Every line from the one with "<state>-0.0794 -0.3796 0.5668" to the one with "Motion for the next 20", including those two, is to be copied exactly; all other lines of the entries below are left out.

═════ Material for this exercise ═════

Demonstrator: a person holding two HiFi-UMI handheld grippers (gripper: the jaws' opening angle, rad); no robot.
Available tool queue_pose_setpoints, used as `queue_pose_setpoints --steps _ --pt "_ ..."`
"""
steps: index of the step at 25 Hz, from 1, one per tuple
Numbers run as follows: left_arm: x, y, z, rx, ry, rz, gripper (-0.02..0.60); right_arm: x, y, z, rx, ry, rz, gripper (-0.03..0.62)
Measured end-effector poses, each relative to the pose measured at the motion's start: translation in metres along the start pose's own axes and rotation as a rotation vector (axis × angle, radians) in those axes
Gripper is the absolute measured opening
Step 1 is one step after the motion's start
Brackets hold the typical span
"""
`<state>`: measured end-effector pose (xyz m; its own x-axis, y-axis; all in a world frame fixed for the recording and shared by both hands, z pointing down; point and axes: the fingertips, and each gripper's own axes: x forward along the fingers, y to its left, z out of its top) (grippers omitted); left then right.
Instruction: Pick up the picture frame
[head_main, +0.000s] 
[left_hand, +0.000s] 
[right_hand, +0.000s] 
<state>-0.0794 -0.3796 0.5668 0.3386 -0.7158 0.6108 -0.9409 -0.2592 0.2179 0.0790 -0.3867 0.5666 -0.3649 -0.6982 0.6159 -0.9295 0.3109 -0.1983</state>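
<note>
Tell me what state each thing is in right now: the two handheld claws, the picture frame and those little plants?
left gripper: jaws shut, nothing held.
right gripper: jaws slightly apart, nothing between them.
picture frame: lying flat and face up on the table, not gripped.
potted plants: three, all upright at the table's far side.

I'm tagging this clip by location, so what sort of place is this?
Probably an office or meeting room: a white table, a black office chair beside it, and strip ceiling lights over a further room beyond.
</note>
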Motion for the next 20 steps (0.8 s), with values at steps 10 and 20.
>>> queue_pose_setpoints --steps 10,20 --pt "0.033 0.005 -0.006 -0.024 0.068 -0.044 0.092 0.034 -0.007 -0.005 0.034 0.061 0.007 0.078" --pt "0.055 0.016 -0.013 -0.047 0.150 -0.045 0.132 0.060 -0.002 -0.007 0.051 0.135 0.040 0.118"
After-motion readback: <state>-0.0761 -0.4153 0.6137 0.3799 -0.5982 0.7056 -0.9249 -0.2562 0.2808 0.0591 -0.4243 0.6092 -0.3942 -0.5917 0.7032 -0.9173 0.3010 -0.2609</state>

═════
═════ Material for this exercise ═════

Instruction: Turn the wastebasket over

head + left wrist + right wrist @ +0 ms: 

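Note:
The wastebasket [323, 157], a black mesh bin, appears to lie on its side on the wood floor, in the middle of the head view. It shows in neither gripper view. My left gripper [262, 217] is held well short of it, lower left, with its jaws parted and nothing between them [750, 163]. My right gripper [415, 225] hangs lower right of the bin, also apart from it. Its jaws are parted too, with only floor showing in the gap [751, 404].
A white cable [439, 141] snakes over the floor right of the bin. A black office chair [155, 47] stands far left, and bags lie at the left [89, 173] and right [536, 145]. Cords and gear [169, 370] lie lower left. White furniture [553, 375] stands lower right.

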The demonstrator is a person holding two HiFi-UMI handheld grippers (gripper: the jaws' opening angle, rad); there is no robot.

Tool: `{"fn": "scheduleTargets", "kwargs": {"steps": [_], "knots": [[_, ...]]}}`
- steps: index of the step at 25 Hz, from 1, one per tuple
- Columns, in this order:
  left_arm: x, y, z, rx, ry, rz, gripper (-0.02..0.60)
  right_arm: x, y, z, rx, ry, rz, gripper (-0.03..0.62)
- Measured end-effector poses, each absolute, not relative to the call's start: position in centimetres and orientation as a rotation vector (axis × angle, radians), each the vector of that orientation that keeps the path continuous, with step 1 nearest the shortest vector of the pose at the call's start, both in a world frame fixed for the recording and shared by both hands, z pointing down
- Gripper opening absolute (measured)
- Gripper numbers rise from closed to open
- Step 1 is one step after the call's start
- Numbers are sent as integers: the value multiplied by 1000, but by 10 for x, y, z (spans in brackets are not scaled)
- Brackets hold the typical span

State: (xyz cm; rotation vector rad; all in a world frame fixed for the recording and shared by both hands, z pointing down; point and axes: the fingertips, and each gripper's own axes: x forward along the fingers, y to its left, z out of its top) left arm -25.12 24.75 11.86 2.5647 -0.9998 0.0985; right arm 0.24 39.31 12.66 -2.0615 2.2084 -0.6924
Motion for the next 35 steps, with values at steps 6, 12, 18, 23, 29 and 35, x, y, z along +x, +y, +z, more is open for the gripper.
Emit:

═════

_Task response_
<state>-0.0794 -0.3796 0.5668 0.3386 -0.7158 0.6108 -0.9409 -0.2592 0.2179 0.0790 -0.3867 0.5666 -0.3649 -0.6982 0.6159 -0.9295 0.3109 -0.1983</state>
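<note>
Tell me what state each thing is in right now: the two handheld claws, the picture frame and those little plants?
left gripper: jaws shut, nothing held.
right gripper: jaws slightly apart, nothing between them.
picture frame: lying flat and face up on the table, not gripped.
potted plants: three, all upright at the table's far side.

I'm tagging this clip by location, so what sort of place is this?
Probably an office or meeting room: a white table, a black office chair beside it, and strip ceiling lights over a further room beyond.
</note>
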Motion for the next 20 steps (0.8 s), with values at steps 10 and 20.

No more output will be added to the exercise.